As a provider of human resources outsourcing services for small and medium-sized businesses, Sullivan Group has about 40 employees and only two IT administrators. For a couple of years, the firm used the free VMware Server in its production environment, and the free product had worked out. But when the company secured a large client, it decided they needed to grow their virtualization environment to accommodate them as well as promise constant uptime. Its choices were to invest in commercial VMware software or defect.Defecting from VMware
As an open source Linux shop, it was interested in open source Xen and had tested it, along with VMware. Once it identified which features (including fault tolerance) it needed, Citrix XenServer emerged as a no-brainer choice, explained Rob Jones, the IT director at Sullivan Group.
"We considered VMware, but for the cost and what we needed, a XenServer Enterprise license plus everRunVM were fine." Plus, earlier this year, "when we looked at VMware High Availability [HA], it was not at the same level as everRun VM; there wasn't an automatic failover feature to prevent downtime," Jones said. "Since we liked Xen and Linux, instead of investing in VMware we decided to go with XenServer and use Marathon [everRun VM] for fault tolerance."
In contrast to pricy proprietary fault-tolerant hardware from the likes of Stratus Technologies and Hewlett-Packard Co., with its NonStop servers, Marathon's everRun VM works by creating redundant VMs and synchronized mirroring of network, storage and data. The software monitors the target server to ensure that resources are available if and when VMs need to be moved there. This stands in contrast with VMware HA, which does not guarantee the resources on a failover machine will be available when needed. It also requires manual setup and testing, and unlike everRun VM, it times out when a failover occurs, so there could be a few minutes of downtime before VMs fail over.
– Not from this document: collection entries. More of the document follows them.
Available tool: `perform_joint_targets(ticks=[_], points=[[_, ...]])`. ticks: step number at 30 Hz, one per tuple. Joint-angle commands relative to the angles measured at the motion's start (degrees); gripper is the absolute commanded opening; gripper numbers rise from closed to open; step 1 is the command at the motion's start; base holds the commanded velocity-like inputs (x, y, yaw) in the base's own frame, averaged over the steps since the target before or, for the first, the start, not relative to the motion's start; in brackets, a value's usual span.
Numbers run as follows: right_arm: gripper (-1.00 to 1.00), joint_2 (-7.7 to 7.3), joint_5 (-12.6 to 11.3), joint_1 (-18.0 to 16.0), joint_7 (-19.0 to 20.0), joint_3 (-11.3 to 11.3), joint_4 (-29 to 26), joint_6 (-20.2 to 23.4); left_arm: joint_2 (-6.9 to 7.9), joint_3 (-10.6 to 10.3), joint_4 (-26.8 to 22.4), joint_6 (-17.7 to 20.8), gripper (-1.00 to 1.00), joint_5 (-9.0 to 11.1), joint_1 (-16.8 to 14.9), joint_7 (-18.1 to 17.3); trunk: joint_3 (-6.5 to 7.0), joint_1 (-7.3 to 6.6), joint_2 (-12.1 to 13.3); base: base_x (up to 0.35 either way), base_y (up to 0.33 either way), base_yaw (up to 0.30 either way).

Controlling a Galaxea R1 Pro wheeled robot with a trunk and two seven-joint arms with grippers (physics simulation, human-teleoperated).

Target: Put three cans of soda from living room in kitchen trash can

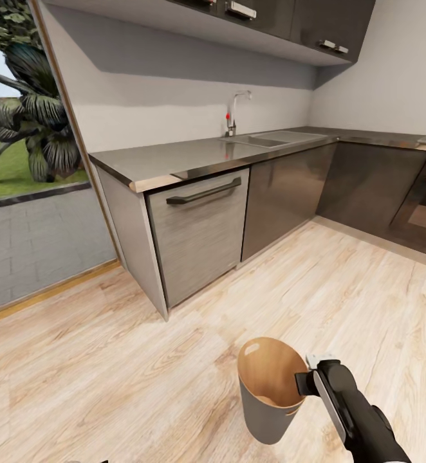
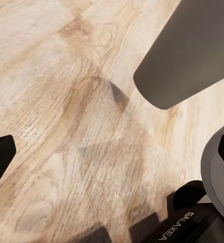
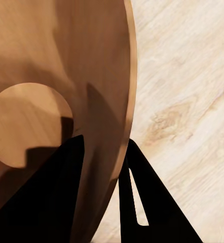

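Right claw (image 3: 123,167) astride the tash can (image 1: 268,411) rim, one finger inside.

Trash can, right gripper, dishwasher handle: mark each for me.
trash can (image 1: 264,418), head view, pale grey outer wall.
right gripper (image 3: 119,167), right wrist view, between the fingers straddling the can's rim.
dishwasher handle (image 1: 204,191), head view, middle of the dark bar.

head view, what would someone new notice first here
The trash can stands out first, tilted on the wood floor at the bottom of the picture, its tan inside bare in the right wrist view. The right gripper has its jaws clamped over the can's rim, one inside and one outside. Behind runs a dark kitchen counter with a sink and faucet.
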Motion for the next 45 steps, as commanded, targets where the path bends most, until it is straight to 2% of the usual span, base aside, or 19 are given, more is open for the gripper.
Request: perform_joint_targets(ticks=[1, 18, 45], points=[[-1.0, 0.0, -0.46, -0.02, 0.11, 0.01, -0.04, -0.01, 0.0, 0.0, 0.0, 0.0, 1.0, 0.0, 0.0, 0.0, 0.01, 0.0, 0.0, 0.0, 0.0, 0.0], [-1.0, 0.01, -0.52, -0.02, 0.1, 0.07, -0.07, 0.06, 0.0, 0.0, 0.0, 0.0, 1.0, 0.0, -0.02, 0.0, 0.05, 0.0, 0.0, 0.0, 0.0, 0.0], [-1.0, 0.1, -0.55, 0.07, 0.1, 0.13, -0.06, 0.06, 0.0, 0.0, 0.0, 0.0, 1.0, 0.0, -0.02, 0.0, 2.41, 0.0, 0.0, 0.0, 0.0, 0.0]])
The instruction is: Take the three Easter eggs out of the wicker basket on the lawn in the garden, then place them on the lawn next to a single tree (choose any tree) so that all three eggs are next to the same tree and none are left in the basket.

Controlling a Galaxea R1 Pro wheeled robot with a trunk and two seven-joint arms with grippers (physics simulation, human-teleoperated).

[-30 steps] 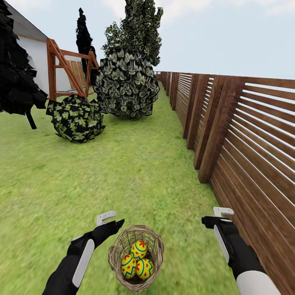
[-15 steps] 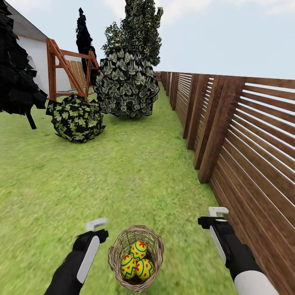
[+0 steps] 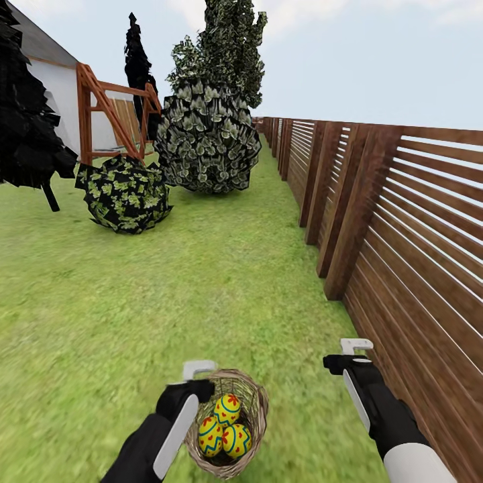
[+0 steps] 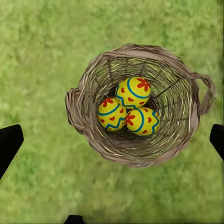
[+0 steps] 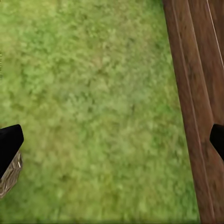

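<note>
The wicker basket stands on the lawn just in front of me. Three Easter eggs lie in it, yellow with red and blue-green marks: one on top, the other two below it. My left gripper hovers over the basket's left rim. In the left wrist view it is open above the basket, looking down on the eggs. My right gripper hangs open and empty to the basket's right. A black-canopied tree stands far left.
A brown slatted fence runs close along the right, also in the right wrist view. Round leafy bushes and a wooden frame stand ahead left, before a white house. Open grass lies between.
My left arm has swung right, from left of the basket to above its left rim. The right arm has barely moved. The eggs lie as before.
</note>
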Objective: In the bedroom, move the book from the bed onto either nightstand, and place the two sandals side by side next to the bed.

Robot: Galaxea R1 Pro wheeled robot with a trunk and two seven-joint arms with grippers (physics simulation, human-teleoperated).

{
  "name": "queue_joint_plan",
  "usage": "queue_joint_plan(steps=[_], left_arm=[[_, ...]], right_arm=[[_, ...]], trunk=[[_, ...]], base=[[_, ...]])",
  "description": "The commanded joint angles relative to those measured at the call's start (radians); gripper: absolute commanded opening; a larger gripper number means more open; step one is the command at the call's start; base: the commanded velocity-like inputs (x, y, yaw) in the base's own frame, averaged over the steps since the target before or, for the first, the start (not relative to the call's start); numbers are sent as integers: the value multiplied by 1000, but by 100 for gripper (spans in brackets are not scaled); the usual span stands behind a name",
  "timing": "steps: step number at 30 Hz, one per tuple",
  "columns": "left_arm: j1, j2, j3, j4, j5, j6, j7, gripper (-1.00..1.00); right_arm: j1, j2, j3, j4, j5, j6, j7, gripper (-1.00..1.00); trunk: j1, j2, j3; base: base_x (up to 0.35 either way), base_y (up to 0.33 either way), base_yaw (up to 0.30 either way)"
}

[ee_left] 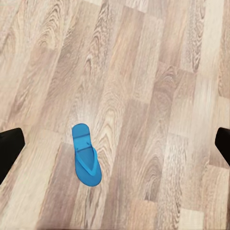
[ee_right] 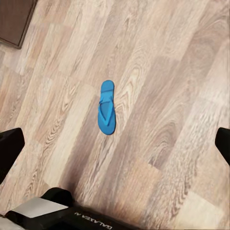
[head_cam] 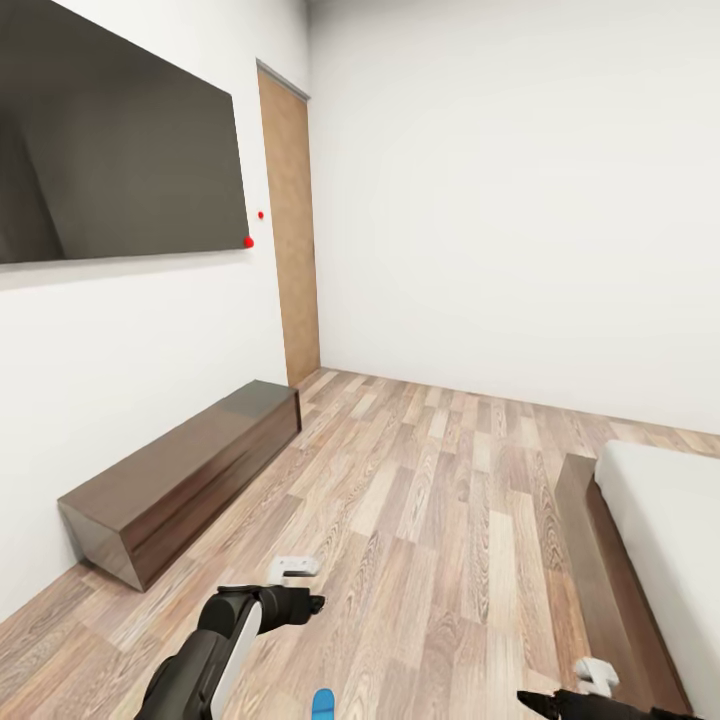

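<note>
— Where's the sandal (ee_left: 86, 155)?
— Flat on the wood floor (head_cam: 430, 500), left of the bed (head_cam: 665, 520), between both arms.
— Jaws?
— Left gripper (ee_left: 115, 143) and right gripper (ee_right: 115, 146) both spread wide, holding nothing.

A low cabinet (head_cam: 185, 480) stands on the floor (head_cam: 440, 500) against the left wall, beneath a wall-mounted screen (head_cam: 115, 140). A door (head_cam: 290, 230) is set in the same wall beyond the cabinet, at the far left corner of the room. The bed (head_cam: 665, 530) occupies the right side, its frame edge running along the floor. One sandal (head_cam: 322, 704) lies flat on the floor between the cabinet and the bed, at the near edge of the head view, apart from both. The left pincer (head_cam: 315, 603) hangs above the floor just beyond the sandal; the right pincer (head_cam: 530, 700) sits near the bed frame.
</note>
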Motion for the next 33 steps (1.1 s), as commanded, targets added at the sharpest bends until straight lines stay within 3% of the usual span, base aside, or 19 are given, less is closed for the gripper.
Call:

VMware plans to remedy this with its own fault-tolerance software, which will ship in 2009. In the meantime, some IT administrators opt to protect workloads with application-level clustering software, such as Symantec Veritas Cluster Server (VCS) and Microsoft Cluster Server (MSCS).
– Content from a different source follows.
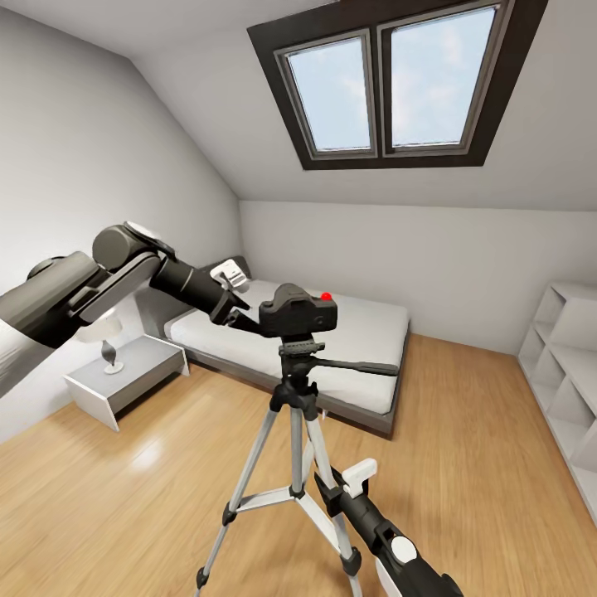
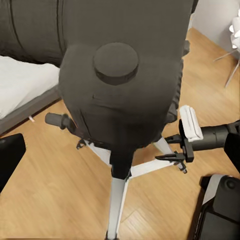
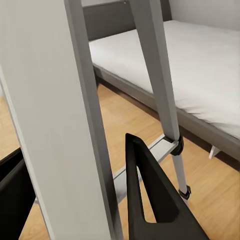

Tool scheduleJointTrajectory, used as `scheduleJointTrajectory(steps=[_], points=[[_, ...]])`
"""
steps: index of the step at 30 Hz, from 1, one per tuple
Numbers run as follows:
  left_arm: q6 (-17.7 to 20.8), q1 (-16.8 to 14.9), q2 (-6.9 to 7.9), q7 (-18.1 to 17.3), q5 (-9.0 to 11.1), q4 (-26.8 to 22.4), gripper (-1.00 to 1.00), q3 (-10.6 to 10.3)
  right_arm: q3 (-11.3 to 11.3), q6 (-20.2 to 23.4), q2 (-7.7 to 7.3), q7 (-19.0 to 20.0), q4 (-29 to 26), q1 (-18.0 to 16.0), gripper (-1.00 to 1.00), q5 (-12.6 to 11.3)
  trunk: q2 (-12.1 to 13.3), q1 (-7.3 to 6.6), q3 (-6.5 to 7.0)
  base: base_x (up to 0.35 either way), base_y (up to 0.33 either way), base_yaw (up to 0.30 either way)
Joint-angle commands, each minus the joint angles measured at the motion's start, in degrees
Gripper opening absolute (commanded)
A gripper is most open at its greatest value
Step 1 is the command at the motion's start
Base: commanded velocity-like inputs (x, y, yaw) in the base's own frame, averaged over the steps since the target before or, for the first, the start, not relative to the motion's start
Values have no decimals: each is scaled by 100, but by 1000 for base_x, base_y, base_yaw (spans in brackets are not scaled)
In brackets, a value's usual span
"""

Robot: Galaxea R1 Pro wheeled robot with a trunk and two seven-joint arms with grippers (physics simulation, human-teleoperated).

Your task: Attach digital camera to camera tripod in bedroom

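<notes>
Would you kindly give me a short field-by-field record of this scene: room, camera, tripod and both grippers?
room: bedroom, wood floor, bed, skylight
digital camera: on top of the tripod head, red button up
camera tripod: standing on the floor in front of the bed
left gripper: at the camera's side; finger state cannot be told
right gripper: low, close to a tripod leg, not clearly holding anything

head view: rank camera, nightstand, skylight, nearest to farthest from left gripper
1. Camera: right at the left gripper, on top of the tripod.
2. Nightstand: lower, on the floor by the left wall, beside the bed.
3. Skylight: farthest, high in the sloped ceiling.
</notes>
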Motion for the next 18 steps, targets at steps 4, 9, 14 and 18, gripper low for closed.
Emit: scheduleJointTrajectory(steps=[4,9,14,18], points=[[19,-14,149,-23,12,-45,100,51,4,11,-3,12,100,-6,-100,502,-11,5,-14,0,0,0],[19,-16,334,-88,22,-147,100,137,4,11,1,12,100,-6,-100,502,-11,5,-14,0,0,0],[19,-16,538,-318,25,-303,100,195,4,11,2,12,100,-6,-100,502,-11,5,-14,0,0,0],[19,-17,755,-635,26,-397,100,220,4,11,1,13,100,-6,-100,502,-11,5,-14,0,0,0]])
Microsoft, on the other hand, doesn't have any plans to write fault-tolerant software for Hyper-V, according to Zane Adam, the senior director of virtualization product management and marketing. "We don't see this as an area of high demand right now, but we are watching this closely," he said.
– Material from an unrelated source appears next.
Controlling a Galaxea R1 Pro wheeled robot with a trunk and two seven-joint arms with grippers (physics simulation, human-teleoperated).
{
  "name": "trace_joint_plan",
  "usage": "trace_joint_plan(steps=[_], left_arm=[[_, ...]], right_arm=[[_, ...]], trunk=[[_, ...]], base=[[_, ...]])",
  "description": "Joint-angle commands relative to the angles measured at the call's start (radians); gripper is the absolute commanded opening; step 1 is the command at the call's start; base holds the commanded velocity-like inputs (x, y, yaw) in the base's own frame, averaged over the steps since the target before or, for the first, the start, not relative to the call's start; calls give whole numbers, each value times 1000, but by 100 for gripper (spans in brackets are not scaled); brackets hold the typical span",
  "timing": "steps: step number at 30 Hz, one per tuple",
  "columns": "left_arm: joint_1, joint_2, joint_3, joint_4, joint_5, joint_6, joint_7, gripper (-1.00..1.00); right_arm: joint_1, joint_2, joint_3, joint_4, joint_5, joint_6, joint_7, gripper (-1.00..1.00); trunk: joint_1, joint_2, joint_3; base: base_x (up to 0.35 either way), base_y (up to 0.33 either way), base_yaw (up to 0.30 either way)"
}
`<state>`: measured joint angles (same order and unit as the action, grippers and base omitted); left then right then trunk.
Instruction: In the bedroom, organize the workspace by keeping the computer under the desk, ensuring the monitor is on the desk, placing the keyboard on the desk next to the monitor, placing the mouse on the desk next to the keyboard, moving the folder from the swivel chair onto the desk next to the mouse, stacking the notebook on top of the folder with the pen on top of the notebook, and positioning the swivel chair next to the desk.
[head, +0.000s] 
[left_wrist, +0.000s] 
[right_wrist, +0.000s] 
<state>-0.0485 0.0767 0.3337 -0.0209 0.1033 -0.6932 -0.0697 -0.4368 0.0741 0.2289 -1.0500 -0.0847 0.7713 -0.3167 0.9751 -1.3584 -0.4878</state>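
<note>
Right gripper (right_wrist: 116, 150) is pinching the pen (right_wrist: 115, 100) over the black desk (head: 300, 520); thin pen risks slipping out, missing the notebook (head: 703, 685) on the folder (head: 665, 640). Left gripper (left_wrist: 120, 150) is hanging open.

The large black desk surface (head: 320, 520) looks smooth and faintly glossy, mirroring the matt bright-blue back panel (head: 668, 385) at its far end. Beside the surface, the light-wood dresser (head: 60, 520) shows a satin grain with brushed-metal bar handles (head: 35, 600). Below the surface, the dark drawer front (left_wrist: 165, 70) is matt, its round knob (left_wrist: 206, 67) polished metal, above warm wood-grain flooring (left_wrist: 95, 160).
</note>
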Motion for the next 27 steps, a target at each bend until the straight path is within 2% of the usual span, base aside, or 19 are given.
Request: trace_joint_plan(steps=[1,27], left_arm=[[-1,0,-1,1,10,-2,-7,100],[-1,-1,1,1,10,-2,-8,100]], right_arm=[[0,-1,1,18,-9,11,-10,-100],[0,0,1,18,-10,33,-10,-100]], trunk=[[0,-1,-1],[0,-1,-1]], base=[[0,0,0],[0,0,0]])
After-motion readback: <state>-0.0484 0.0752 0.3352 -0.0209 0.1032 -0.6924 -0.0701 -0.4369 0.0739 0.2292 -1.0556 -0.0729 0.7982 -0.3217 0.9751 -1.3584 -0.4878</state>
With everRun VM software, there are three levels of failover. Level one, or basic failover, comes standard with XenServer 5 Enterprise and Platinum editions for failure detection and auto restart, as well as failover for some applications. The second level is component-level fault tolerance designed for business-critical applications that require little to no downtime. (The Sullivan Group, for example, uses component-level fault tolerance.) The third level of everRun VM, system-level fault tolerance, targets applications that can never go down.
An everRun VM starts at $2,000 per server and $4,500 per server when bundled with XenServer Enterprise. In comparison, VMware Infrastructure is priced at $5,720, which includes VMware HA.A wise move
Today, Sullivan Group runs 25 to 30 VMs on each of the three 64-bit physical XenServer hosts, including about 40 virtual desktops, Jones said. For its part, everRun VM is configured to protect against component failure and hasn't caused any noticeable latency on Sullivan's systems. Management happens through Citrix XenServer Center and everRun VM Availability Center, which are accessed separately but are interoperate.
After just a couple of weeks of running XenServer and an everRun VM, the combination was put to the test. The company had run Windows-based human resources software, SamWare, when a RAID group on one of their servers failed. Without fault-tolerance software, this would have been a catastrophe. But everRun did its job, said Erika Simpson, a network administrator at the Sullivan Group.
"It moved the live production servers to a secondary server without us even knowing. It did what it was supposed to do, and end users had no clue there was an issue," she said. "Once the problem was fixed, the VMs were automatically migrated back onto the primary server."